▶ _Directions for this task_
Apart from the pictures, which must be omitted, restate the data exactly.

▶ _Collected material_
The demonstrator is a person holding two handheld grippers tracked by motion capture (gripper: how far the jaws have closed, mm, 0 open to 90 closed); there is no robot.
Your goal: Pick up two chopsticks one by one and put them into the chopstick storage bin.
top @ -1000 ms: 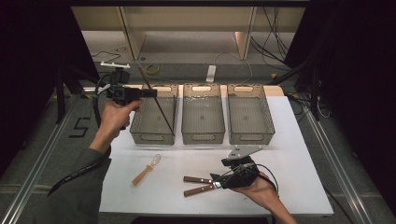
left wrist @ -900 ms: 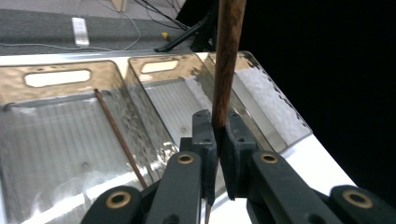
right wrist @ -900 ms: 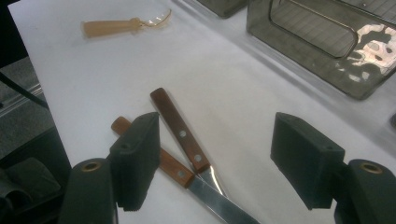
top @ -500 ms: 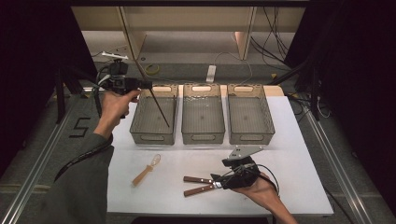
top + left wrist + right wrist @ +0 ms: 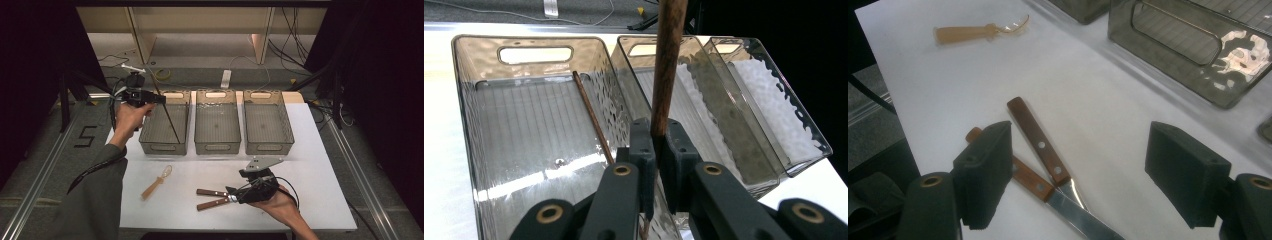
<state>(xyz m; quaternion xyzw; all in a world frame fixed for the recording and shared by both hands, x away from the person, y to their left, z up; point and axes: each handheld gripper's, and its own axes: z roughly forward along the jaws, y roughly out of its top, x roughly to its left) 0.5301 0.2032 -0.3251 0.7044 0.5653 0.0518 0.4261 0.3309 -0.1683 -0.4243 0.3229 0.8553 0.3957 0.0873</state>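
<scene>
Nearest the person, the right gripper rests on the white table, its jaws wide and just opening further, straddling two wooden-handled knives without pressing them. Farther off, the left gripper is clamped on a thin brown stick slanting down into the left bin.

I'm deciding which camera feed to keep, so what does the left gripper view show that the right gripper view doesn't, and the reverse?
Left gripper view: the left tongs shut on a dark wooden stick, and a second stick lying inside the leftmost of three grey bins. Right gripper view: the right tongs, which have just been opening, stand wide with two wooden-handled knives between them, ungripped; a tan-handled utensil lies farther off. Shared: grey bin walls and the white tabletop.
</scene>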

▶ _Task solution_
The demonstrator is a person holding two handheld grippers tracked by motion capture (gripper: how far the jaws have closed, mm, 0 open to 90 closed); there is no robot.
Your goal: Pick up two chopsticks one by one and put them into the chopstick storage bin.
top @ -1000 ms: 
left wrist @ -900 ms: 
right wrist @ -900 ms: 
top @ -500 ms: 
top + left wrist + right wrist @ +0 ms: 
<state>(xyz m; quaternion xyzw; all in a world frame fixed for the recording and shared by both hands, x away from the person, y to their left, z up; point and axes: each handheld gripper's, and its own axes: z roughly forward along the jaws, y roughly out of its top, x roughly to its left) 0.5301 0.2032 -0.3251 0.7044 0.5653 0.0518 0.4261 0.3309 -0.1683 -0.4243 0.3229 0.8553 0.3957 0.0873</state>
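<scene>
Nearest the person, the right gripper rests on the white table, its jaws wide and just opening further, straddling two wooden-handled knives without pressing them. Farther off, the left gripper is clamped on a thin brown stick slanting down into the left bin.

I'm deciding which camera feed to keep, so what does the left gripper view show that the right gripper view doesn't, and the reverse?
Left gripper view: the left tongs shut on a dark wooden stick, and a second stick lying inside the leftmost of three grey bins. Right gripper view: the right tongs, which have just been opening, stand wide with two wooden-handled knives between them, ungripped; a tan-handled utensil lies farther off. Shared: grey bin walls and the white tabletop.
</scene>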

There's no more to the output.